Ms. Wilson’s testimony was that a cooperative placement in records management at a London region hospital or health facility would have been available to her in 2013 through Westervelt College as part of her program. Her testimony on this point was unambiguous and uncontradicted. Her evidence was that such a placement represented the very opportunity for which she had planned and strategized in enrolling in this program. She testified that not only was such a placement available but that Westervelt students had a high success rate in securing full-time employment after graduation from the institutions where they had been placed. That evidence was unchallenged by North Waterloo Farmers. Ms. Wilson’s submission was that her economic loss crystallized when she was compelled, by virtue of the attendant care needs of the children, to accept a career placement in a small-town medical office rather than in a hospital or health facility in the greater London area.
Ms. Wilson also had OSAP loans which became repayable commencing six months after completion of an academic program. At least twice in her testimony Ms. Wilson referred to the pressure she was under from OSAP in late 2013 to begin repayment. She identified this as an important factor in her approach to Drake Personnel when she finally returned to the workforce after the children’s accident. Throughout her testimony Ms. Wilson’s tone of desperation on the subject was evident. It was clear that she urgently needed to find employment that could offer her flexible hours in order that she could both care for her children and commence repayment of her OSAP loans.
North Waterloo Farmers argued that there was a deficiency in the evidence because, for instance, no labour market surveys were adduced to show that employment as a medical records administrator was even available in the area at that time. On that argument, the best employment available to Ms. Wilson was the job that she actually ended up taking when she eventually returned to her job as a call-centre employee with Starwood.
The Arbitrator reviewed previous decision, the regulations and the evidence and determined that on the basis of the available evidence and on the balance of probabilities that Ms.

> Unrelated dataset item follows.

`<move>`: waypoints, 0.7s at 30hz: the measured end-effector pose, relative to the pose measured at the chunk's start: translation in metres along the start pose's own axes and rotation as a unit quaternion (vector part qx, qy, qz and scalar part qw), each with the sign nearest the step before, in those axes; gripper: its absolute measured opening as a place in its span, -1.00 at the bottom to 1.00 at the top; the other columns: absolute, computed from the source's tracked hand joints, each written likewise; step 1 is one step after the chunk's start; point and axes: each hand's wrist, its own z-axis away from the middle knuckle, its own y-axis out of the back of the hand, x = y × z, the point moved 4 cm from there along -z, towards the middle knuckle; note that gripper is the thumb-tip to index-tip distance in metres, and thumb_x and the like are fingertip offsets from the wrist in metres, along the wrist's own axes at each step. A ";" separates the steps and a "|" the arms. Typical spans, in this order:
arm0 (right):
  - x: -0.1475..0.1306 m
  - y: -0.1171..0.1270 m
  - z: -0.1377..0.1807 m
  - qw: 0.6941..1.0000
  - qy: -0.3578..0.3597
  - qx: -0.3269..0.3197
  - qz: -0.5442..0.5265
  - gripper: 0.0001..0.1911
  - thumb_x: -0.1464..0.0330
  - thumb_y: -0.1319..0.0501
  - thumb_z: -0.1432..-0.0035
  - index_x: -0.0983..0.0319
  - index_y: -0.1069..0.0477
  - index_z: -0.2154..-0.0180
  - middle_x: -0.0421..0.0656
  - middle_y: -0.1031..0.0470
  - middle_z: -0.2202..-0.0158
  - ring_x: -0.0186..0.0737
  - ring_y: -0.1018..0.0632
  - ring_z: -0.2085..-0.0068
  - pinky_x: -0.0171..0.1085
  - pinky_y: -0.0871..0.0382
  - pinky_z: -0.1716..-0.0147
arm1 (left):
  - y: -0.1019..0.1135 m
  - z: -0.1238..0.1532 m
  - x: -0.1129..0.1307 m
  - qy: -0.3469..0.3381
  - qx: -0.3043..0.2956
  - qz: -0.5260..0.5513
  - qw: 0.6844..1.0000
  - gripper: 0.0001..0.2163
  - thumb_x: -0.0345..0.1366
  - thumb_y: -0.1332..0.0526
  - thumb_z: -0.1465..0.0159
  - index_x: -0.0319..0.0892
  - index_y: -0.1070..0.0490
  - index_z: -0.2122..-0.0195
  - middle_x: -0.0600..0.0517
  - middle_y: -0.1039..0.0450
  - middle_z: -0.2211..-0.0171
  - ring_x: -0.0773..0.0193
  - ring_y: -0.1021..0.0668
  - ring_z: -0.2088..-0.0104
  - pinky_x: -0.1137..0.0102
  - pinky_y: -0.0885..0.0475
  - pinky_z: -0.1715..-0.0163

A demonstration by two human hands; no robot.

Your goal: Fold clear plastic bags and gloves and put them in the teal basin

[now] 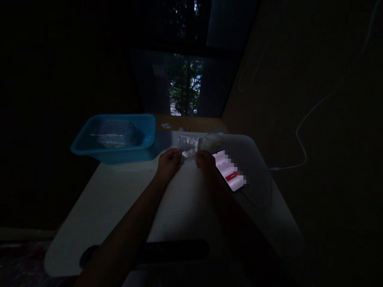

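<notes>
A small clear plastic bag [188, 144] is stretched between my two hands above the white table. My left hand [169, 164] pinches its left side, fingers closed. On the other side, my right hand [206, 162] grips the right edge, also closed. Dim light hides the fingertips and whatever the bag may contain. Just right of my right hand lies a phone [229, 171] with its screen lit. Behind that hand sits a crumpled, pale translucent heap [212, 139], perhaps plastic.
A blue plastic basin [131, 155] holding clear plastic packages [115, 133] stands at the table's back left. A white cable [299, 135] runs down the right side to the table [125, 207]. A dark slot [176, 250] crosses its near edge. Beyond is a window [185, 83].
</notes>
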 end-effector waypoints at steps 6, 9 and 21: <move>-0.004 -0.001 0.001 0.999 0.001 -0.027 0.042 -0.71 0.19 -0.06 0.04 0.20 -0.15 0.65 -0.33 -0.16 0.72 -0.43 -0.23 0.63 -0.40 -0.12 0.60 | -0.001 0.001 0.001 0.006 -0.002 -0.013 1.000 -0.81 -0.24 -0.27 0.11 -0.22 -0.36 0.50 0.18 -0.28 0.71 0.47 -0.29 0.70 0.55 -0.14 0.69; -0.003 -0.002 0.000 0.998 0.015 -0.029 0.058 -0.71 0.20 -0.06 0.04 0.20 -0.14 0.66 -0.33 -0.16 0.72 -0.43 -0.23 0.61 -0.40 -0.12 0.59 | 0.001 -0.001 0.001 -0.004 0.000 -0.025 1.000 -0.81 -0.24 -0.27 0.11 -0.22 -0.37 0.50 0.17 -0.28 0.71 0.47 -0.30 0.69 0.54 -0.15 0.68; -0.006 0.000 0.001 0.998 0.018 -0.014 0.062 -0.72 0.21 -0.04 0.04 0.19 -0.13 0.67 -0.32 -0.15 0.71 -0.41 -0.23 0.61 -0.38 -0.10 0.59 | 0.001 -0.001 0.000 -0.014 -0.001 -0.034 0.999 -0.82 -0.23 -0.26 0.10 -0.22 -0.36 0.53 0.16 -0.29 0.70 0.48 -0.30 0.71 0.55 -0.15 0.70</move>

Jocelyne Wilson suffered an economic loss within the meaning of subsection 3(7)(e)(iii)B of the Schedule. The nature of the loss was twofold. First, she lost the ability to obtain a placement through Westervelt College as a medical records administrator. She credibly testified that such a placement would have been available to her and that, had she been able to take it, would likely have led to an offer of employment. There was nothing in the available evidence to suggest that Ms. Wilson would not have succeeded in doing so, had the accident not occurred.
Second, Ms. Wilson’s losses were not purely a matter of opportunity cost. She had financed her training by incurring an Ontario student loan through OSAP. She therefore had the burden of repaying the loans while having lost the opportunity to improve her financial circumstances by obtaining more remunerative work than that of a call-centre employee. It was evident from the summary income tax returns filed in evidence that Ms. Wilson had commenced repayment of her OSAP loans. She was therefore in a position, as a direct result of the accident, which was materially worse than she had been before she commenced her studies. This was an economic loss consistent with the principles enunciated in the Henry and Simser decisions.